Thread: ResultSet construction and byte arrays

ResultSet construction and byte arrays

From

Jan Oksfeldt Jonasen

Date:

06 February 2004, 08:27:59

I can see from the archives this has been up more than once, but I'd still
like to take a stab at it.
Construction of ResultSets based on searches with many results or based on
large tables does have some issues, the most noticable one being loading
everything found into memory as byte arrays.

I'm currently using PostgreSQL in the version created by dbExperts (7.3.2)
with a win2k database server and a Java client application. I experienced
some serious performance issues when using these searches with somewhat
large result sets, so decided to use a profiler and the latest driver
source from CVS. The testing showed there was two major points: Garbage
collection and data loading from the server.

Looking at the source it turns out the problems come from the PGStream
class methods:
public byte[][] ReceiveTupleV2(int nf, boolean bin)
and
public byte[] Receive(int siz)
First one creating two dimentional byte arrays, second one dimentional.
Seemingly a huge amount is created, in a test on a table with 67 columns
and ~15000 tuples nearly 2 million byte arrays are created (operation takes
20+ seconds), all these are put into a Vector which in turn ends up in a
ResultSet implementation I believe to be a AbstractJdbc1ResultSet.

This is a lot of data to keep in memory. Since it's possible to have
multiple search results open (eg. swing client view) these arrays does
become a major problem until ResultSet.close() is called which nulls out
the vector. Once this happens the garbage collector kicks in and again
lowers performance, albeit for a short while.

Based on the source I've tried a few things to better this, for instance
adding a byte array pool for both the one and two dimentionals, but while
it certainly speeds up the loading time with reuse over the new operator
and less GC action, it doesn't help on memory consumption which eventually
crashes the VM.

Are there any ideas on how to fix this? Are there plans to look into it?

On Oracle (same client, a tad different code) I had a major problem using
ResultSet.absolute() since Oracle only have forward cursors natively, the
cursor would behind the scene be rolled forward, flipping over and forward
if you where to go backwards with absolute(). For instance, being at row
10.000 and going back to 9.999 would have the cursor scroll forward, flip
and forward. This created a huge amount of temporary object creation,
besides this operation just being painfully slow.

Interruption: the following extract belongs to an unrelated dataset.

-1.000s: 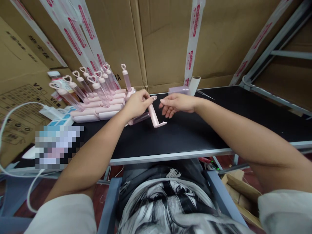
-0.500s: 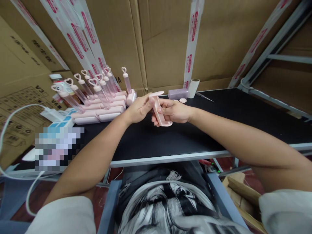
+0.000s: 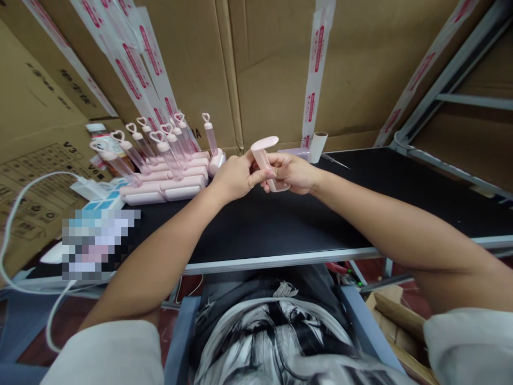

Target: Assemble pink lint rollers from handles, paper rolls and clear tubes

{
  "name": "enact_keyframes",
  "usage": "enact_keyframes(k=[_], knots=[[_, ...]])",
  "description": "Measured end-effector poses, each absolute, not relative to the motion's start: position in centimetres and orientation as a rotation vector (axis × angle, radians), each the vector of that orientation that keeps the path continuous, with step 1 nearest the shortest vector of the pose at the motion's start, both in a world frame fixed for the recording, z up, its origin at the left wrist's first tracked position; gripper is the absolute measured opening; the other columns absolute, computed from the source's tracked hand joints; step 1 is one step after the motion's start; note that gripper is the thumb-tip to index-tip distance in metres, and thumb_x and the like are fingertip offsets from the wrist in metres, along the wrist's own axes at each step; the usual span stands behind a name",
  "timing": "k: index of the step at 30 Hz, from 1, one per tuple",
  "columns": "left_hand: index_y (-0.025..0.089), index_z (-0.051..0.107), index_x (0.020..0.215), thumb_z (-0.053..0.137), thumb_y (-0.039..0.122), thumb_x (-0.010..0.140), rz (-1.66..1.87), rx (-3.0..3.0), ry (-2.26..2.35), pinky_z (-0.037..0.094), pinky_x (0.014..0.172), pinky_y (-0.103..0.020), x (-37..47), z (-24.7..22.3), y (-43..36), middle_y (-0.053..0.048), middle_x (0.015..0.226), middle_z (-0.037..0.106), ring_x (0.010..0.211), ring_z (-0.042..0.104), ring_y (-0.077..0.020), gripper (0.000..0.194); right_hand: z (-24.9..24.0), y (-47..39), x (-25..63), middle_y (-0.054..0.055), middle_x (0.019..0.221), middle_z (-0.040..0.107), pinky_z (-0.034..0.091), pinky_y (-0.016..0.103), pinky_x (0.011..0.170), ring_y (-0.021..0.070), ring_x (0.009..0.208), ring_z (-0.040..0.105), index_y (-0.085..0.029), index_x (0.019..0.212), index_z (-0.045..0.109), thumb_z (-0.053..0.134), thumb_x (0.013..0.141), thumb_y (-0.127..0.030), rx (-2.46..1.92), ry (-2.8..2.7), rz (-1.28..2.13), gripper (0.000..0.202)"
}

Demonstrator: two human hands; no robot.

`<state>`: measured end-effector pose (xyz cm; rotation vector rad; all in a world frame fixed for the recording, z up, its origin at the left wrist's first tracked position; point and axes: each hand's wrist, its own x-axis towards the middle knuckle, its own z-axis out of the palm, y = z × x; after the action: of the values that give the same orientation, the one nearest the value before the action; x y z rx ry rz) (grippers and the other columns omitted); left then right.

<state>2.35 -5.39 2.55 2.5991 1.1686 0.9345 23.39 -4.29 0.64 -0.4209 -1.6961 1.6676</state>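
Note:
Between my two hands, above the black table, is a pale pink plastic frame point(image 3: 264, 143) with a rounded plate at its top and another at its bottom. My left hand point(image 3: 236, 175) grips it from the left, its thumb pressed across the middle. From the right, my right hand point(image 3: 294, 170) has its fingers wrapped round the same part, and the two hands touch. Left of them stand several pink pieces with clear tubes and heart-shaped tops point(image 3: 160, 147). A lilac block point(image 3: 298, 154) lies partly hidden behind my right hand.
A white cup-like tube point(image 3: 319, 147) and a thin metal tool point(image 3: 335, 161) are at the back of the black table point(image 3: 280, 235). On the left are a power strip point(image 3: 106, 200), cables and a bottle point(image 3: 98, 136). Cardboard stands behind; a metal frame point(image 3: 425, 107) rises at right.
The pink frame has moved slightly up and right and has turned, so its top plate shows more. My left thumb has come down to its middle.

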Motion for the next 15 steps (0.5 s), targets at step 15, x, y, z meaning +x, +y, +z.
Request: enact_keyframes(k=[15], knots=[[0.022,0.08,0.11,0.063,0.089,0.088,1.157,2.618,1.147,0.049,0.069,-0.031,2.9,3.3,-5.4,-0.006,0.082,0.08,0.074,0.074,-0.0218,0.073,3.0,-5.8,24.3,-0.001,0.068,0.069,0.044,0.023,0.048,0.01,0.055,0.059,-0.018,0.089,0.077,0.1,0.072,-0.051,-0.565,-1.731,1.38,0.044]])
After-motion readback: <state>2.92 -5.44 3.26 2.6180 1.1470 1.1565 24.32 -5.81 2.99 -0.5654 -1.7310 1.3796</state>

To fix this I created wrappers for multiple java.sql interfaces, this way
making sure to have full control over which ResultSet implementation was
being used. The idea was to utillize an expression similiar to (taken from
an article at OTN):
from (
  select name.*, rownum rnum
  from ( <everything in a query, including order by clause> ) name
  where rownum <= MAX_ROWS
)
where rnum >= MIN_ROWS

With the wrappers I could make sure only a certain number of rows where
found, by maintaining some state on current min and max rows. The downside
to this solution is additional queries, but still a lot faster than the
cursor movement.

If it's possible to make an expression like the above in Postgres, I think
that could also be the solution to not loading everything in a result set.
The result set should be enabled to re-query the database once some row
above its max was requested. So, how would I make such an expression?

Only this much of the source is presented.